Claude Lantzmann est l'homme qui a analysé la Shoah, après une enquête-fleuve, en vue de la montrer, de manière froide et objective. Il est aussi celui de l'anticolonialisme, de l'engagement pour la gauche radicale, avant de procéder à un inventaire de l'action de l'URSS, non sans un certain pincement.
Ce philosophe engagé, cet acteur engagé, se livre, pour mieux faire comprendre comment se meut un tel personnage, avec un constant mouvement pendulaire allant de l'humilité à une certaine forme d'immodestie, assez aisément pardonnable.
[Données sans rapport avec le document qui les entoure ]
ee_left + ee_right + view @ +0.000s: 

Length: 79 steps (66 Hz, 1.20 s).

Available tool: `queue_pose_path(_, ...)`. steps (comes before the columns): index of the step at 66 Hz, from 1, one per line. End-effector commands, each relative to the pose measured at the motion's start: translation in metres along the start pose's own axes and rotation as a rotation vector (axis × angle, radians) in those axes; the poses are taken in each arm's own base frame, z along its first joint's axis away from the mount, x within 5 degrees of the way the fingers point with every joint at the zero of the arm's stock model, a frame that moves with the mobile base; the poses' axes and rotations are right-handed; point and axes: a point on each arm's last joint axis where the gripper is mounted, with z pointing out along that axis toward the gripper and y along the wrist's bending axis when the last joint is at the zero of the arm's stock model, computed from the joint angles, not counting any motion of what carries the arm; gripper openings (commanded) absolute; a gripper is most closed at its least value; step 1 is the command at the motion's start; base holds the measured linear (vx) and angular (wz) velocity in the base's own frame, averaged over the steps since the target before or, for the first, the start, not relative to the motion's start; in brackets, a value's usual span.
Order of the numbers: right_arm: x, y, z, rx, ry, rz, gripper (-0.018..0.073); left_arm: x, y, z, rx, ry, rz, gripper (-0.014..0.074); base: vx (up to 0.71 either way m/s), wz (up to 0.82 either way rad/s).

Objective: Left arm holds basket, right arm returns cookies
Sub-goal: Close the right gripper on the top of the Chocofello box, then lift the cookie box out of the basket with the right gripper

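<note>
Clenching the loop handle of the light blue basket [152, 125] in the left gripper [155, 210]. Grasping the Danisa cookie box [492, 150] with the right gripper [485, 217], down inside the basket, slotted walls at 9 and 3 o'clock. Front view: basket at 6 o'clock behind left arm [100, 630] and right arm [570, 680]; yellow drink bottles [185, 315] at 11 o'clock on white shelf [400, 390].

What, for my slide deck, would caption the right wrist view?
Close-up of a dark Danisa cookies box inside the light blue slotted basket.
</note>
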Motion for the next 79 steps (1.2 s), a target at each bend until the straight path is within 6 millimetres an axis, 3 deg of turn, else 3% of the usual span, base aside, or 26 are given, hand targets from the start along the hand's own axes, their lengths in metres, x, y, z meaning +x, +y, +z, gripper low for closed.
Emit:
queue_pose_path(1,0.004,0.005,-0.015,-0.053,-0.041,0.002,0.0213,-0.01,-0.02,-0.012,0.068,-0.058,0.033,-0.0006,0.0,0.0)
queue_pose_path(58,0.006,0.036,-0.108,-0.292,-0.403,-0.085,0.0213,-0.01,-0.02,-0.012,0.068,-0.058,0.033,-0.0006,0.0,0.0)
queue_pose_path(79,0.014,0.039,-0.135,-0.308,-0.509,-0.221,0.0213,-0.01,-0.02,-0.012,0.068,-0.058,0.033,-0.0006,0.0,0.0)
Ce témoignage s'avère donc très important, pour mieux saisir, d'un point de vue actif, l'esprit et l'ambiance d'une époque. Seules les longues descriptions de sa liaison avec son cher Castor, Simone de Beauvoir, m'apparaissent franchement d'un goût discutable, d'une impudeur assez franche.
J'ai été impressionné par la résonance hautement polémique en Pologne de la sortie de Shoah, en raison de la diffusion de nombreux et longs témoignages ouvertement antisémites. Il a fallu du temps pour faire admettre qu'il ne s'agissait pas de toute la Pologne et que ces discours étaient utiles pour comprendre un phénomène dur à entendre et à saisir : il fallait arriver à écouter l'indicible.
Cet ouvrage a donc une grande importance.